Change division into multiplication(4 votes)- Actually it's (kcf) you go that goofy!(1 vote)

- In dont understand this s(4 votes)
- wait so 1/2 can mean 1 divided by 2? why am i just now learning that?(3 votes)
- Yes it is indeed true that 1/2 is 1 divided by 2 (or 2 into 1). In general, the fraction a/b means a divided by b (or b into a). Every fraction is really the result of a division problem! This is an important concept to understand about fractions.

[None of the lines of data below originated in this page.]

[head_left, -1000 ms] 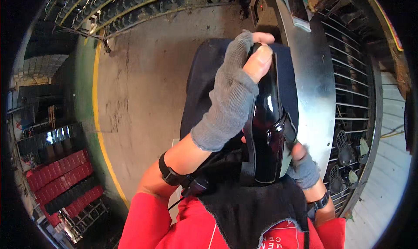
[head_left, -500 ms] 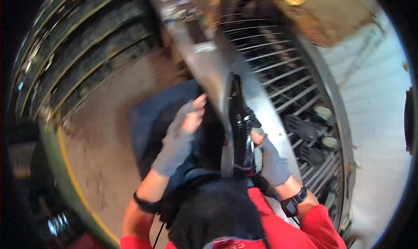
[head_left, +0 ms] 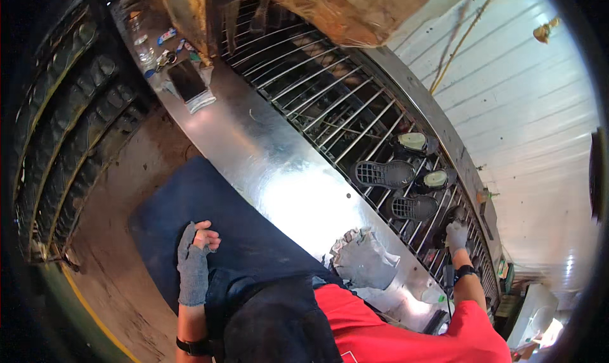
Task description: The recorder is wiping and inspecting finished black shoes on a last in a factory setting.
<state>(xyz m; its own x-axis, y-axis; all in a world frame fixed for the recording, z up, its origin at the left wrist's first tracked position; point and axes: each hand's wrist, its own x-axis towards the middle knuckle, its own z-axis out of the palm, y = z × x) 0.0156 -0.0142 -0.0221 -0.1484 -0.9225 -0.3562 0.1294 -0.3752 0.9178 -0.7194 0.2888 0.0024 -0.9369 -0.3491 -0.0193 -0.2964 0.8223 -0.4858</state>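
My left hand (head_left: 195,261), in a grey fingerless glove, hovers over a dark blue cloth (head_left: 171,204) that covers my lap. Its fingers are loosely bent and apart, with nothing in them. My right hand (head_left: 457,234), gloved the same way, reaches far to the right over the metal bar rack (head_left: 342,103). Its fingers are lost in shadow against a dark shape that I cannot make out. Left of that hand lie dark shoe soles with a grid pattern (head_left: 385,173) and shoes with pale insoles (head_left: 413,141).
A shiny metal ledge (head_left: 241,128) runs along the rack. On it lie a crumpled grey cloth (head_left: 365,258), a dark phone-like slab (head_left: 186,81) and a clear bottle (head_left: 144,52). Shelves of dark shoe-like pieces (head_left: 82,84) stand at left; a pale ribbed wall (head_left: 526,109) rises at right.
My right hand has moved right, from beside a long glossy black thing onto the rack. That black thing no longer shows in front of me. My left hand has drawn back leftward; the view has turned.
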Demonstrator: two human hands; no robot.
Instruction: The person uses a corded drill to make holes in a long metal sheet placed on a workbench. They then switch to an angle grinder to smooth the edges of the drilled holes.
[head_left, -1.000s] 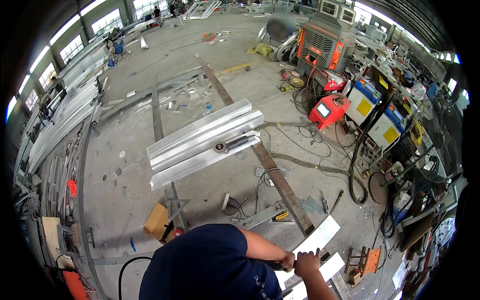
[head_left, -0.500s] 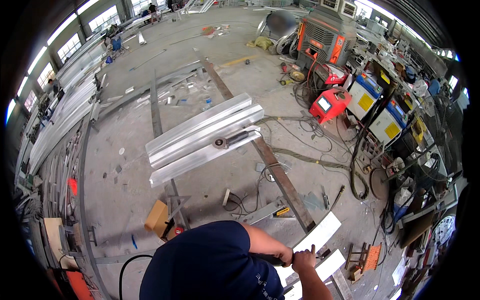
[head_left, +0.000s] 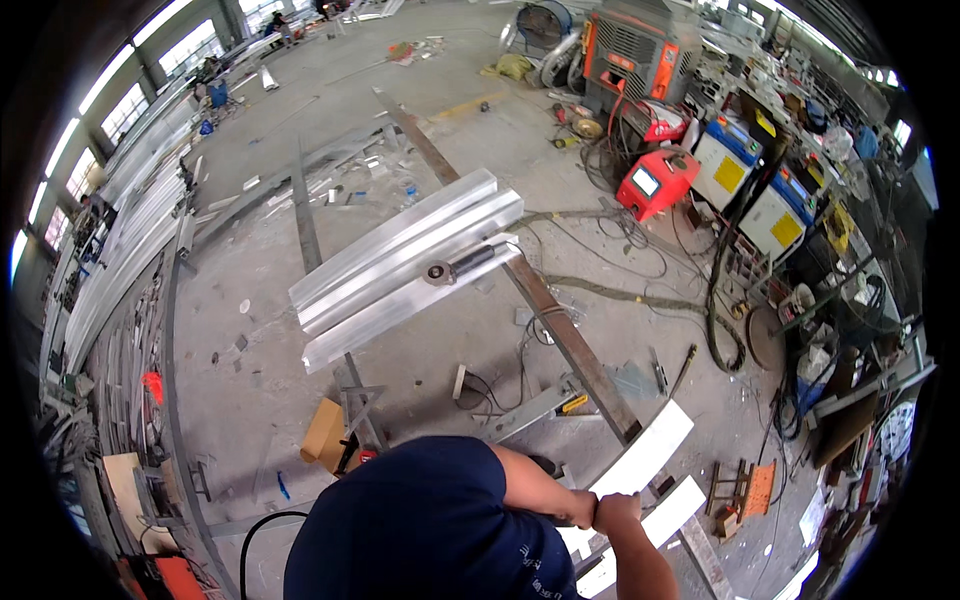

Have a blessed, wonderful day!(3 votes)

- 2 equal groups, WHAT THAT LOOKS SO UNEVEN(4 votes)

## Video transcript

My wife and I have recently
purchased an assortment pack of soap, and we both want
to experience all 3 bars. And we are not willing to
share soap with each other. So we have a little
bit of a conundrum. How do we share
these 3 bars of soap so that we each get to
experience all of the smells? So this might be
a nice rose smell. This might be some
type of ivory smell. I don't even know if
that's a legitimate smell. This might be some
type of sandalwood, which is always very nice. And my wife has an idea. She says, look I'm going
to take these 3 bars, so we're starting
with 3 bars of soap. And I'm going to divide
it into 2 equal groups. And I said, how are
you going to do that? And she says, well, I'm
just going to take out some type of carving
saw or carving knife, or who knows what
it is, and I'm just going to cut it right down the
middle, so right down this. This is my wife cutting the soap
right over here with her saw. So she's cutting the
soap right over here. So she has divided the
soap into 2 equal groups. So she's taken 3 bars, and she's
divided into 2 equal groups. So the interesting question
here is, how many bars of soap do we each have now? And I encourage you
to pause the video and think about
that for a second. How many bars of soap
do we each have now? Well, let's just
visualize my share. Let's say I take this
bottom half right over here. So this is Sal's
share of the soap. Let me write this out. So this is Sal's share. My wife took this top half. Well, what do I have? Well, I have 1/2, I have another
1/2, and I have another 1/2 of a bar. So I have 3/2 bars of soap. Or you could say that I have
3 times 1/2 bars of soap. Notice, something very
interesting happened here. 3 divided by 2 is
equal to 3 times 1/2. And we could make it
even more interesting, because we know 2 is the
exact same thing as 2/1. So 3 divided by 2/1 is
equal to 3 times 1/2. Notice we went from a
division to a multiplication, and we took the reciprocal. And that makes complete sense. We have 3/2 bars now. But what's 3 times 1/2? Well, 3 times 1/2
is equal to 3/2. So just doing this little
simple, smelly soap example, we've got a very
interesting result. 3 divided by 2 is the
same thing as 3 times 1/2, which is the same thing as 3/2.